A piezoelectric actuator 34 causes the print plate 24 to oscillate vertically with a frequency of, say, 2 kHz through a vertical travel on the order of 75 μm between extended and retracted positions. In its extended position, the print plate's resilient core 36 urges the paper 18 into "kiss" contact, i.e., gentle but uniform contact, with the print head's bottom surface. There the paper is marked by hot-melt ink that selectively applied electric fields have caused to extend as convex protrusions from the orifices of capillaries addressed in a manner that will be described below. The ink movement in and out of the capillary orifice will now be explained by reference to FIGS. 3A-C.
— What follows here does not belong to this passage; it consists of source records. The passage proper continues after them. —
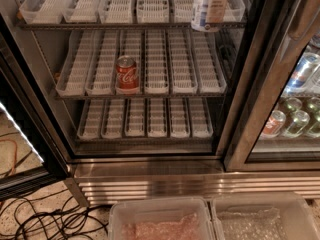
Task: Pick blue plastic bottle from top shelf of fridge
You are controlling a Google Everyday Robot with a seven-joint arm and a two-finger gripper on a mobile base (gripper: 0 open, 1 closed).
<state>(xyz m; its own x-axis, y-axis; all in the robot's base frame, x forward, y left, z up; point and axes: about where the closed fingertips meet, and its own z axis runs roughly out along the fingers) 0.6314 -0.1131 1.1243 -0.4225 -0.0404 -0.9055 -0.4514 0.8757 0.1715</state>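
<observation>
The blue plastic bottle (209, 6) stands on the top shelf (130, 26) of the open fridge (150, 159), in a lane tray right of centre. Only its pale lower body and white-and-dark label show, because the picture's top edge cuts off the rest. The top shelf's other whitish slotted trays hold nothing. A red cola can (126, 74) stands on the middle rack below and to the left. The gripper is not in view.
A black door frame (260, 94) runs diagonally at the right, with several cans (292, 119) behind glass in the neighbouring compartment. Two clear plastic bins (160, 221) sit at the bottom edge. Black cables (45, 219) lie on the floor at the left, beside the open door's edge (25, 144).
</observation>
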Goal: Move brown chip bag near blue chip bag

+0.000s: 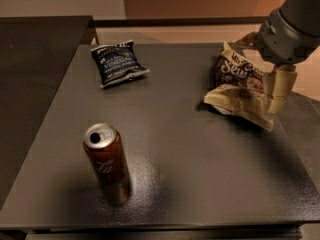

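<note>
Tan-and-brown chip bag (235, 84) is lying crumpled on the right side of the counter (200, 159), close to the right edge. Its white script lettering faces up and a pale flap of the bag points toward me.

The hand (259, 74) is right at it and spread open. One beige finger (278, 86) hangs down just beside the bag's right edge. The other pokes out behind the bag's top corner, so the bag's right end sits between the two. I can't tell from this view whether either finger is actually touching the foil. The bag is flat on the counter, not lifted. The grey wrist (290, 29) comes in from the top right corner.

Blue chip bag (119, 61) is at the far left of the counter, lying flat and slightly rotated, with "VINEGAR" readable in white. It's well apart from the brown bag, with bare counter between them.

A dark red soda can (106, 161) stands upright near the front left, tab opening visible on top. It's well apart from both bags.

A second dark surface (35, 84) butts against the counter on the left side.
</note>
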`<state>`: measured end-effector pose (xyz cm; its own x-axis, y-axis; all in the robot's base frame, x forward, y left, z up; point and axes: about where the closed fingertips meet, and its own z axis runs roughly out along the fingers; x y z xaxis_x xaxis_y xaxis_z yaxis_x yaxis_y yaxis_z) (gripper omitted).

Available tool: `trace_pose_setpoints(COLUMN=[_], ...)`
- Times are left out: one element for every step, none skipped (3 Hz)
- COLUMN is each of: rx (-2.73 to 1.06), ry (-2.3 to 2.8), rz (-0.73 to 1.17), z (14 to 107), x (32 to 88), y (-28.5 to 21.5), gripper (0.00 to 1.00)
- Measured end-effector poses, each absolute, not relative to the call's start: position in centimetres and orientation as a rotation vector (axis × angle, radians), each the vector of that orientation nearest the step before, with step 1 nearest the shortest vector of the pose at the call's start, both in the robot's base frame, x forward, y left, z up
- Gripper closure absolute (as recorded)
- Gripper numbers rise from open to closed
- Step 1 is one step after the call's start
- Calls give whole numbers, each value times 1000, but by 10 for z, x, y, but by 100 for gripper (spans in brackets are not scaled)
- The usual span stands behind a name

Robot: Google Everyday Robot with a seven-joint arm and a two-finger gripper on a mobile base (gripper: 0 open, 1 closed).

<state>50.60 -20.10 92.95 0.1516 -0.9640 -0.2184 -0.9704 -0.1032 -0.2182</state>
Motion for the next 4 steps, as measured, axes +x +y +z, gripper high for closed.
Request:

FIG. 3A diagrammatically illustrates a column of ink 38 held by capillary action in one of the capillaries 33. That drawing also shows two electrodes 40 and 42 that are disposed at opposite sides of the capillary orifice. The electrodes are sealed under a Teflon coating 44, which resists wetting by the ink in the capillary. FIG. 3A illustrates the situation in which there is no electrical potential difference between the two electrodes 40 and 42. Surface tension at the orifice causes the ink to assume a concave shape at the orifice and thereby prevents the ink column from marking paper even when the print head is brought into contact with the paper surface.

To cause the ink to mark the paper, the printer applies a voltage of, say, 200 V to electrode 40 while keeping electrode 42 at ground potential. The capillary outlet is on the order of only 40 μm across, so the applied potential difference causes electric fields on the order of 50,000 V/cm to extend across the capillary orifice. This electrostatic field causes the hot-melt ink, which has been chosen for its high dielectric constant, to respond and move outward into the field domain thus formed and be available for marking the paper when in contact, as FIG. 3B illustrates. An ink suitable for this purpose can be prepared by dispersing fine-particle pigments in a carrier such as Piccotex 75LC hot-melt polymer, available from Hercules Incorporated of Wilmington, Del.
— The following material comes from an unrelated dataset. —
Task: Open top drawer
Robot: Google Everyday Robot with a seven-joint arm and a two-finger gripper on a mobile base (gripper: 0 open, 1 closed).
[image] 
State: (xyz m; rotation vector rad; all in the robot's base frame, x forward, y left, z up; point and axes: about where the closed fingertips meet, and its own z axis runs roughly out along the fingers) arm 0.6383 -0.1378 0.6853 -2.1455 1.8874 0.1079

When the hot ink column comes into contact with the (room-temperature) paper, its protruding portion solidifies in less than a microsecond to form a crust on the paper. The printer then removes the electrodes' potential difference, so the (still-liquid) ink column withdraws back into the capillary, as FIG. 3C illustrates. At the same time, the vibrating print plate 24 (FIG. 2) withdraws the paper into its retracted position with the help of a further gripper mechanism 46 embedded in its surface, as will be described in more detail below. This retraction breaks the connection between the crust thus formed and the withdrawing ink column.

Gripper plates 12, 14, and 16 then advance the paper 18 by the required incremental pixel-pitch distance. In a color version of the invention, the spacing between capillary arrays each containing a different-colored ink is chosen to be an integer number of advancement steps so that a paper location at which a capillary in one row has deposited ink of one color will eventually be positioned in registration with the corresponding capillary in the row that contains the next color. Ink of a different color can therefore be deposited on top of the ink crust 47 that was deposited in the FIG. 3B operation to build up a multi-layer ink-dot deposit such as ink dot 47a of FIG. 3D. As will be explained below, the thicknesses of the ink deposits can be controlled, so the various deposited dots occur in varying thicknesses. FIG. 3E depicts the resultant dots as having rectangular shapes 47b, which result from a rectangular orifice cross section, but the preferred pixel configuration for this printer is the hexagonal pattern 47c that FIG. 3E also illustrates. The cross section of each dot is lenticular, even when it is made of superimposed ink deposits, so the ink dots act as transparent color lenses that facilitate oblique viewing.

FIG. 4 depicts in more detail a single head module 48, which provides a single array of ink capillary microchannels. The module includes a body 50 of insulating material such as an Al2 O3 -powder matrix in which the capillary 33 has been formed by one of the many known microfabrication techniques. A NiCr resistor 32 provided by a flex-print substrate mounted on one side of the head module 48 extends between the grounded electrode 42 and a similarly provided power-supply rail 54. The ink that the head module 48 contains is in solid form when the printer is not in use, but turning the printer on applies electrical power to the resistor 32, which thereupon heats the head module 48 and thus liquefies the hot-melt ink that it contains. The melting process takes about three seconds, after which the printer assumes a ready-to-print state and in some embodiments gives the operator a ready-to-print signal.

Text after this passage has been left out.